Transient elastography, known by its proprietary name FibroScan (Echosens) is the most commonly used form of elastography. It is a one-dimensional form of shear-wave elastography that measures stiffness in kilopascals (kPa). Results range from 2.5–75 kPa, with a normal value of approximately 5 kPa. Cut-offs for the severity of fibrosis (F0–F4) vary depending on the aetiology of liver disease and are best validated in chronic viral hepatitis. In stage 2–3 fibrosis the stiffness is 7–11 kPa and in stage 4 fibrosis (cirrhosis) it is more than 11–14 kPa. Limitations of FibroScan include its low reliability in patients with obesity, ascites and artificially elevated stiffness due to severe liver inflammation or steatosis.4

Liver biopsy

Liver biopsy is rarely needed for the diagnosis of cirrhosis, but still has a role in the definitive diagnosis of the underlying cause of liver disease. It is performed percutaneously with ultrasound guidance after confirming that there is no significant coagulopathy.

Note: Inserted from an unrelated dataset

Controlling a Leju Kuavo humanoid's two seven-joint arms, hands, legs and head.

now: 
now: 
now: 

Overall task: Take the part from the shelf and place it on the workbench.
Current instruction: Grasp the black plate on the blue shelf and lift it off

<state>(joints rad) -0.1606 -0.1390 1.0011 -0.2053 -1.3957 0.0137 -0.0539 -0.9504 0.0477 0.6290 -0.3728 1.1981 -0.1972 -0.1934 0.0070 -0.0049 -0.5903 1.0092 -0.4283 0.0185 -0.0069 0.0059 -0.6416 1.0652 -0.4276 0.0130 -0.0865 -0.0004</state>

A trans-jugular liver biopsy, performed in a tertiary referral centre, is safer in patients with an increased risk of bleeding. It also enables measurement of the hepatic vein pressure gradient which is the most accurate measure of portal hypertension, but this is mainly used in research rather than clinical practice.



Once the diagnosis of cirrhosis is made, monitoring for deteriorating liver function or complications is important. This includes referral to a gastroenterologist for consideration of gastroscopy to look for oesophageal varices. These develop as a complication of portal hypertension and are a major cause for mortality in patients with cirrhosis. Pre-emptive treatment of varices with a non-selective beta blocker or band ligation reduces the risk of bleeding and morbidity.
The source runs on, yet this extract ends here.